Apple Inc (nasd:AAPL) reported a 36.9% gross margin for Q4 2010 which ended in September. This caused worry among investors, especially since management stated on the earnings conference call that the decline was due to higher cost structure of iPad and iPhone, and the exceptional value it is delivering to consumers. However, a considerable portion of the decline was due to warranty expense, of which there was no mention on the call.
At the time Apple recognizes revenue for the sale of a product, it also records its estimate warranty expense in costs. It is just an estimate, thus actual warranty costs may vary. When there is an actual warranty cost incurred, it is not recorded to expenses on the income statement since Apple already accounted for warranty expense at the time of sale.

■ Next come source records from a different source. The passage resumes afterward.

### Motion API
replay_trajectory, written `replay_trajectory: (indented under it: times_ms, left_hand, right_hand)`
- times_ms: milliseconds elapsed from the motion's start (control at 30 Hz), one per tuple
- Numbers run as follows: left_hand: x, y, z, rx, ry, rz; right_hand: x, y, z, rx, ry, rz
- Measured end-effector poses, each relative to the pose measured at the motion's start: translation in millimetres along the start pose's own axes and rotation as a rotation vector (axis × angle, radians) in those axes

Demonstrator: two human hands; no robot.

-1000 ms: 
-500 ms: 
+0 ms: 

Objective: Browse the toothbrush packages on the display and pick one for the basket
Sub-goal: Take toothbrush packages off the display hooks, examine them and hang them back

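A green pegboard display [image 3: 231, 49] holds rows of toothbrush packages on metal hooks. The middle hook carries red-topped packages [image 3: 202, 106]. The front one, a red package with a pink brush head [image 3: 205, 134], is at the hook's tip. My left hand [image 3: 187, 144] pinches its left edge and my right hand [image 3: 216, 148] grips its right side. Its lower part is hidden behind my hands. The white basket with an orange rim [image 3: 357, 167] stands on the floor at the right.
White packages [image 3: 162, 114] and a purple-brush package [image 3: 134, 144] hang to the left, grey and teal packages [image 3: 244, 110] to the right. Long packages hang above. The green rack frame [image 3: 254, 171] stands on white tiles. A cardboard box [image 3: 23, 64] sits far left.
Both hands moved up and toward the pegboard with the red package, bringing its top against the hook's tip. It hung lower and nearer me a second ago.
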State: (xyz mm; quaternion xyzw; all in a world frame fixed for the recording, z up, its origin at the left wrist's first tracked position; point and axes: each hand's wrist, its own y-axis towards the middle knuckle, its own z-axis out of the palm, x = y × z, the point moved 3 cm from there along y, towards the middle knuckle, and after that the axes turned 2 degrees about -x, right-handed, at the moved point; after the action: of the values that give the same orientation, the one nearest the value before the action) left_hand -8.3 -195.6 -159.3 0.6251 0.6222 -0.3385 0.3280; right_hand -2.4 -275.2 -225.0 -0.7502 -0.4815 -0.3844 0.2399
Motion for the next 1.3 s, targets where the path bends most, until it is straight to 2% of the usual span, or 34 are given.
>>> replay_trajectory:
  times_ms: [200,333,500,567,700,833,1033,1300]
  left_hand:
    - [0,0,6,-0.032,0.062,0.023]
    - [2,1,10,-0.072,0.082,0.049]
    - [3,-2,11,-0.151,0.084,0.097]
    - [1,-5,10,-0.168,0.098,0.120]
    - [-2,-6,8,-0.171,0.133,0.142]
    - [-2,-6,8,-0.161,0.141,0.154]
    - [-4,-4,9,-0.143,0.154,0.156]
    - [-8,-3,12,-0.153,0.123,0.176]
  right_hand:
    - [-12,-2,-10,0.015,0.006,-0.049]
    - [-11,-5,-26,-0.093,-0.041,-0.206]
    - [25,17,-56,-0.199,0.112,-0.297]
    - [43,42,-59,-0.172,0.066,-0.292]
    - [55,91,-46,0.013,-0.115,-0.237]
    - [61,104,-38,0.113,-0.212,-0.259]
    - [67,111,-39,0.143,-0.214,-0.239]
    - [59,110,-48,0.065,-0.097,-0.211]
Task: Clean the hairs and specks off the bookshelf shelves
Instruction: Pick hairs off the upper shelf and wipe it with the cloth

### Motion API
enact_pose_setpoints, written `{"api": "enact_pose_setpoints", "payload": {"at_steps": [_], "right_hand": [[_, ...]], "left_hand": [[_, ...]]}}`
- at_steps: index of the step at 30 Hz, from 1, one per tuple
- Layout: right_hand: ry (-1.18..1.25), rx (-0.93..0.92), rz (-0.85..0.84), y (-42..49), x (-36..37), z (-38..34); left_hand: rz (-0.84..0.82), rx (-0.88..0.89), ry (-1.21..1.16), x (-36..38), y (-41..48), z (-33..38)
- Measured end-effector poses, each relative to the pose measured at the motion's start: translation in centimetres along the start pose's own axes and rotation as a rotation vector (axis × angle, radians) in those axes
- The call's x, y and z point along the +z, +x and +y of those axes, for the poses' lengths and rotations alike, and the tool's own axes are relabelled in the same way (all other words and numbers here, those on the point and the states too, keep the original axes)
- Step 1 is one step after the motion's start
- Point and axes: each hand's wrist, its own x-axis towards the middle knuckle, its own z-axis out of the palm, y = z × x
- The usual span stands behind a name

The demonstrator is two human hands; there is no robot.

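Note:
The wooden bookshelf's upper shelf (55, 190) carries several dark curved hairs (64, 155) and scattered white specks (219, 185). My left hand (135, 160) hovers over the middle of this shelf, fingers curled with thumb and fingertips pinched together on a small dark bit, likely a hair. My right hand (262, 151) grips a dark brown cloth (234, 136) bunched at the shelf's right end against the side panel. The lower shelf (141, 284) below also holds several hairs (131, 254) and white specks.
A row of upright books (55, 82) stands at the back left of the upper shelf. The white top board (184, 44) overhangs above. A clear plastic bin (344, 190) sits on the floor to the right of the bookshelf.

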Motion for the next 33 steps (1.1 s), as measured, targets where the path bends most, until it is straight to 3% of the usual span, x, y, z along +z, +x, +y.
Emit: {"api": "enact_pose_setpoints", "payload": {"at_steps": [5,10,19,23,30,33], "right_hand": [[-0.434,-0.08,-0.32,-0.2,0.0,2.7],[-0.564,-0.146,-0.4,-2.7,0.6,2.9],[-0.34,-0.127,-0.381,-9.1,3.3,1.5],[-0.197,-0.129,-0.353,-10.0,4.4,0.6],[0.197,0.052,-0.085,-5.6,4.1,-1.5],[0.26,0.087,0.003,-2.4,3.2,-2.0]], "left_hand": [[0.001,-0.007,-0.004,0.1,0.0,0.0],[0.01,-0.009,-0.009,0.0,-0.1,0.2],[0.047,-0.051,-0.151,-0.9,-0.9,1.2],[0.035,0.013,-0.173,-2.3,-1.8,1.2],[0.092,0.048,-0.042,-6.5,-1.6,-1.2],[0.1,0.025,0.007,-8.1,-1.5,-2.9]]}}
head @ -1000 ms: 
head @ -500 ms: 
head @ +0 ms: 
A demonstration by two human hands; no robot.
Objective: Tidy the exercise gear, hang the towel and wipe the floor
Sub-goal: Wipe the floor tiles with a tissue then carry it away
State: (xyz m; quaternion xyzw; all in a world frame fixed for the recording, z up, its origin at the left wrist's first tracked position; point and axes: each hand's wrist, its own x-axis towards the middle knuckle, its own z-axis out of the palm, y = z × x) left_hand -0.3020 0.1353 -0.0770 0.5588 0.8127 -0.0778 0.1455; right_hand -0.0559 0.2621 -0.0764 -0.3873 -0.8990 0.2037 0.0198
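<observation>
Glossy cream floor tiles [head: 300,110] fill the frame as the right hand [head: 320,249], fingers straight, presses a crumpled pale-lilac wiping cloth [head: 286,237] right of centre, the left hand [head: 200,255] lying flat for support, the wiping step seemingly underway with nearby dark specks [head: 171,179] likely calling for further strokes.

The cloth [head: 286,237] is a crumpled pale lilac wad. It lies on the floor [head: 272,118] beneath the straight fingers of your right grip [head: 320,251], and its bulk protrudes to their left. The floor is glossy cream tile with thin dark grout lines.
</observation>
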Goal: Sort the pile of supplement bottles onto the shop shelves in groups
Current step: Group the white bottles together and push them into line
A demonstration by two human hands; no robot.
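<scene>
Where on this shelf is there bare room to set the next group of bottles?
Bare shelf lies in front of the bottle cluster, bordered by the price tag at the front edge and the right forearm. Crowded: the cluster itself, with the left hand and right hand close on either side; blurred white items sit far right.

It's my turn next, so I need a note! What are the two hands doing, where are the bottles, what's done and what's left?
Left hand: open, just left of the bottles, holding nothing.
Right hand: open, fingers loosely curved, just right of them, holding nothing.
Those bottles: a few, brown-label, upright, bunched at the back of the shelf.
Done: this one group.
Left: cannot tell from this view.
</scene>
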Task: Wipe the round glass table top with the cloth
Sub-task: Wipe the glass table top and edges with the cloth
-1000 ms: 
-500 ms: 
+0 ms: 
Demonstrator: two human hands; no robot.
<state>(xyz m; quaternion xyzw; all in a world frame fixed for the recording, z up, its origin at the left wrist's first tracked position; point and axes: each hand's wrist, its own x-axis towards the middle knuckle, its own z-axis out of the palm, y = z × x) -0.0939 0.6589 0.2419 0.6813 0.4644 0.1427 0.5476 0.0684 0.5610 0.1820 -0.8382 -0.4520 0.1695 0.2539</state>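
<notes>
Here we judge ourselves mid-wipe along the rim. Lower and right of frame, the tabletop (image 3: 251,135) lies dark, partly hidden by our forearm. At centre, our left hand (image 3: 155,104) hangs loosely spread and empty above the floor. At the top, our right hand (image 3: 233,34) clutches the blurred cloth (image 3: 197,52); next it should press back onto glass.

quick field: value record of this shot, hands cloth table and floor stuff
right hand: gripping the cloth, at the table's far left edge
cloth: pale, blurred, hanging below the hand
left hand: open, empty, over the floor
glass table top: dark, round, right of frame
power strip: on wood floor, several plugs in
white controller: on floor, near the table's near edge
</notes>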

Instead, actual costs incurred are recorded as reduction to the warranty expense reserve.
Apple’s warranty accruals had been averaging around 1% of revenue for the first three quarters of FY10, or roughly ~$150M. In Q4, warranty accruals ballooned to $457M, or 2.3% of revenue.
If estimated warranty expense had remained constant in absolute dollar terms ($150M), GM would have been 38.4% vs 36.9%. If estimated warranty expense had remained constant as a percentage of revenue (1%), GM would have been 130bps higher at 38.2%.
The silver lining is often estimates of warranty costs are overly conservative, resulting in much smaller accruals going forward. This could potentially happen with Apple if actual costs incurred fail to materialize, Apple would make much smaller accruals going forward, hence boosting gross margins.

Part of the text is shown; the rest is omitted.